How exercise rehab can transform your dog

By Veterinary Nurse Donna Hall

Exercise programmes can make a huge difference to dogs which are suffering a loss of mobility, so I was over the moon to gain my Diploma in Canine Exercise Rehabilitation recently.

It is not very common for veterinary nurses to have this qualification and I believe it is not common in this area. The course took 14 months to complete and was very in-depth, but the hard work was worth it.

When I started my vet nurse training I was really interested in physiotherapy and four years ago I started running mobility clinics at Paragon.  As I progressed, I wanted to be able to do more.  

The diploma means I am qualified to actually prescribe a treatment with appropriate exercises to hopefully return them to full function.  Exercise rehab can be helpful for orthopaedic and neurological patients as well as dogs which have received an injury, as can happen with athletic or working breeds, plus dogs with mobility problems.

After surgery it can help dogs to get their leg back to how it should be in terms of joint range of motion and muscle strength and does it in a way which is pain-free and avoids causing trauma or risking recurrence of the injury. 

With cases of arthritis, I will typically prescribe the owners with basic physio exercises which will slow down its progression.

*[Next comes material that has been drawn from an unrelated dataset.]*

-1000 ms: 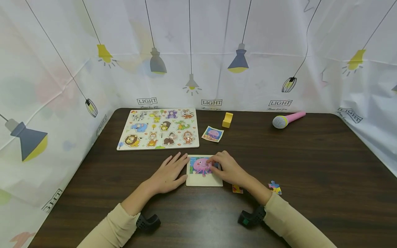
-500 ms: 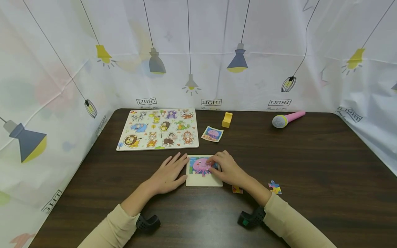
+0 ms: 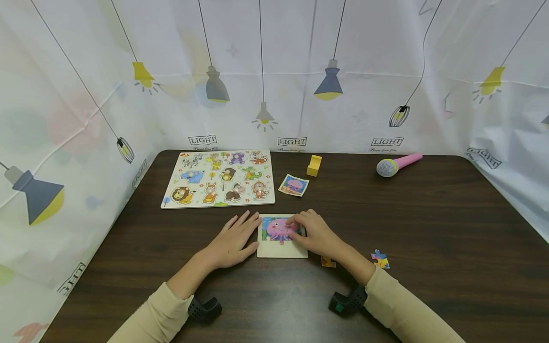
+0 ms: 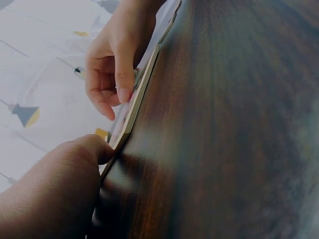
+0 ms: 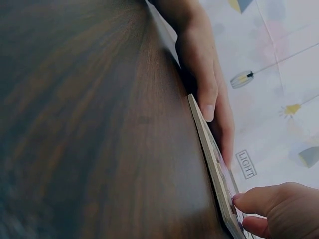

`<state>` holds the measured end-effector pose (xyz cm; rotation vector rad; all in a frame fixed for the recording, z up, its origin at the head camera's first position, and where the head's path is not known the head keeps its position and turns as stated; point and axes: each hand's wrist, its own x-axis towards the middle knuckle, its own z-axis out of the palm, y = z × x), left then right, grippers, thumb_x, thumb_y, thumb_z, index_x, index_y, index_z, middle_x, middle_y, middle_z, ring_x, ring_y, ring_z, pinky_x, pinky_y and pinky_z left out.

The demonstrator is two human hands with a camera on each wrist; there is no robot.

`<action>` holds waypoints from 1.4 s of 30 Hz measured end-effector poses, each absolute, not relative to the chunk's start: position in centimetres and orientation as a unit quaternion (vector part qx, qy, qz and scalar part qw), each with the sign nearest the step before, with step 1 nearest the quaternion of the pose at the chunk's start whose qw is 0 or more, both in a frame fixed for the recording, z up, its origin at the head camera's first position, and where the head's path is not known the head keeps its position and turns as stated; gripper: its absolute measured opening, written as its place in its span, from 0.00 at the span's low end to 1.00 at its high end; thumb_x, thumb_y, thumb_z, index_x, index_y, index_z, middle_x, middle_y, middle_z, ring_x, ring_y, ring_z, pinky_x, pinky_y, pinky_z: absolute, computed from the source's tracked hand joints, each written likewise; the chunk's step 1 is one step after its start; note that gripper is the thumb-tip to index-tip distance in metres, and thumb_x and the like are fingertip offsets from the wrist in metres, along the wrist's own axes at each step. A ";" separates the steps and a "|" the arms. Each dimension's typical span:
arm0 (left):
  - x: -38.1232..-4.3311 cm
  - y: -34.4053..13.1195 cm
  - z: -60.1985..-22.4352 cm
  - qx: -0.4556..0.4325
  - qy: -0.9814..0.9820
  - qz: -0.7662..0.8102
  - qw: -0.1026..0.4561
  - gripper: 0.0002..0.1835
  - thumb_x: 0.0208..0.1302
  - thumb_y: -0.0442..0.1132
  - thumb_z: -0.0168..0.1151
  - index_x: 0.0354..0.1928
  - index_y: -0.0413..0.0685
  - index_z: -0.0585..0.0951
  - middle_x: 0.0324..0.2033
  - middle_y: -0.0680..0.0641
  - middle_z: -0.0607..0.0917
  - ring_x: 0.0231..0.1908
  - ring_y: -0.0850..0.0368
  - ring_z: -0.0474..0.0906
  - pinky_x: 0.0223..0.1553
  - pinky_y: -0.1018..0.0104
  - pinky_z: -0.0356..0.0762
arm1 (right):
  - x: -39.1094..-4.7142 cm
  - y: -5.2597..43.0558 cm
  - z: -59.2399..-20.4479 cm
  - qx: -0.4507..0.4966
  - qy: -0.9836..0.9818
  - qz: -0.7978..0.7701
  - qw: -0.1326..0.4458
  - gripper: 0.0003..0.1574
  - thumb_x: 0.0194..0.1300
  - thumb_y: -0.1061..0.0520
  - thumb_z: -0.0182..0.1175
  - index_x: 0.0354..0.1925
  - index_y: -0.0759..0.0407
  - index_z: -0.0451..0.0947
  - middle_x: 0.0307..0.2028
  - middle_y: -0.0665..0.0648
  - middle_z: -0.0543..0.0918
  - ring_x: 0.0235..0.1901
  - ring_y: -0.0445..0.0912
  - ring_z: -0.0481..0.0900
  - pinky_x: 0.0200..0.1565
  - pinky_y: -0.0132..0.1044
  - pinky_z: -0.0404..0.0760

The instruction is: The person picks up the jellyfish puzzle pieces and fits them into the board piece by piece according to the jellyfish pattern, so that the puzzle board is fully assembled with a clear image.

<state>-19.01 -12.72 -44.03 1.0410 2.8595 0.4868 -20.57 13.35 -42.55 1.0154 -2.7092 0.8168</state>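
Note:
A small puzzle board (image 3: 274,250) lies flat on the dark table, its upper half showing a pink octopus picture (image 3: 276,229) and its lower half plain cream. Along the board's left edge rests my left hand (image 3: 231,245), fingers spread and straight, with the thumb by the edge. My right hand (image 3: 318,234) is over the board's right side, thumb and forefinger curled together at a puzzle piece on the octopus's right part, which they mostly hide. In the right wrist view the right thumb (image 5: 259,199) is right at the board's top face.
Behind the board lies a large animal peg puzzle (image 3: 218,178). An octopus picture card (image 3: 293,185), a yellow block (image 3: 314,166) and a pink toy microphone (image 3: 399,165) are farther back. Loose puzzle pieces lie near the right forearm, one partly hidden (image 3: 328,262), another farther right (image 3: 380,259).
Very little differs. The right hand's fingers shift slightly over the octopus picture; the left hand stays at the board's edge.

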 end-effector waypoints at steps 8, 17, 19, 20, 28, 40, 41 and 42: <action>-18.9 -12.7 -43.9 0.338 0.927 0.159 0.033 0.33 0.70 0.54 0.39 0.71 0.47 0.51 0.70 0.47 0.49 0.69 0.50 0.39 0.65 0.52 0.36 | -20.4 13.4 -42.4 0.335 -0.899 0.272 0.070 0.10 0.55 0.58 0.65 0.38 0.56 0.80 0.26 0.45 0.75 0.31 0.42 0.65 0.33 0.37 0.64; -18.9 -12.7 -44.0 0.338 0.927 0.157 0.033 0.33 0.70 0.54 0.39 0.71 0.48 0.51 0.70 0.47 0.50 0.69 0.50 0.40 0.65 0.52 0.36 | -19.7 14.4 -42.0 0.338 -0.901 0.265 0.064 0.13 0.56 0.57 0.65 0.41 0.57 0.79 0.27 0.48 0.75 0.31 0.45 0.67 0.34 0.38 0.64; -19.0 -12.7 -44.0 0.338 0.927 0.158 0.033 0.33 0.70 0.54 0.39 0.71 0.48 0.51 0.70 0.47 0.50 0.69 0.50 0.40 0.65 0.52 0.37 | -19.5 14.7 -41.8 0.333 -0.903 0.267 0.055 0.14 0.56 0.57 0.65 0.42 0.58 0.79 0.28 0.48 0.75 0.31 0.45 0.66 0.34 0.38 0.64; -19.0 -12.7 -44.0 0.339 0.927 0.158 0.032 0.33 0.70 0.54 0.39 0.71 0.47 0.52 0.70 0.47 0.50 0.69 0.50 0.40 0.65 0.52 0.37 | -19.5 14.9 -41.8 0.331 -0.903 0.268 0.051 0.14 0.56 0.58 0.65 0.42 0.58 0.78 0.28 0.48 0.75 0.31 0.45 0.66 0.34 0.38 0.64; -19.0 -12.7 -44.0 0.338 0.927 0.157 0.031 0.32 0.70 0.54 0.39 0.71 0.47 0.52 0.70 0.47 0.50 0.69 0.50 0.40 0.65 0.51 0.37 | -18.8 16.4 -41.6 0.311 -0.912 0.263 0.044 0.16 0.57 0.55 0.64 0.44 0.58 0.78 0.31 0.48 0.76 0.34 0.45 0.66 0.36 0.38 0.65; -19.0 -12.7 -44.0 0.344 0.925 0.159 0.029 0.33 0.70 0.55 0.38 0.71 0.47 0.51 0.70 0.46 0.50 0.69 0.49 0.40 0.65 0.51 0.37 | -17.5 20.1 -42.1 0.285 -0.926 0.243 0.049 0.18 0.55 0.51 0.65 0.45 0.55 0.79 0.38 0.49 0.77 0.39 0.44 0.67 0.41 0.42 0.69; -19.0 -12.7 -44.0 0.345 0.925 0.160 0.028 0.33 0.70 0.55 0.38 0.71 0.47 0.51 0.70 0.46 0.50 0.69 0.49 0.40 0.65 0.51 0.37 | -17.3 20.3 -42.1 0.284 -0.927 0.241 0.045 0.19 0.56 0.50 0.65 0.45 0.55 0.79 0.39 0.49 0.77 0.40 0.45 0.68 0.42 0.43 0.69; -19.0 -12.8 -44.0 0.345 0.924 0.161 0.027 0.33 0.70 0.54 0.39 0.71 0.47 0.51 0.70 0.46 0.50 0.69 0.48 0.41 0.65 0.51 0.37 | -17.2 20.5 -42.1 0.282 -0.928 0.240 0.041 0.20 0.56 0.50 0.65 0.45 0.56 0.79 0.39 0.49 0.77 0.41 0.45 0.67 0.43 0.43 0.68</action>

The exercises can help with pain relief, keeping joints functioning, and muscle strengthening.

Each case is different, so each programme is tailored specifically for each dog. We can use massage techniques; different ones have different benefits. Range of motion exercises help joints to move through their full range, which keeps the joint nourished.  These might include things like the dog moving from lying down to sit, or asking for a paw. Some are very basic and some can be developed into more complex exercises. 

I recently worked with Mandy, a Labrador who had surgery for a ruptured cruciate ligament. After her op we did hot and cold packs and then treatments including passive range of motion stretches on her stifle joint and sit stand exercises to help build muscles.

She is not on any pain relief now and can walk 30 minutes at a time including little hills, which is fantastic to see.  Previously she was obviously lame and couldn’t go for walks. 

Exercise rehabilitation can work wonders. It is very rewarding when they come back and you think, Oh my goodness it looks like a different dog!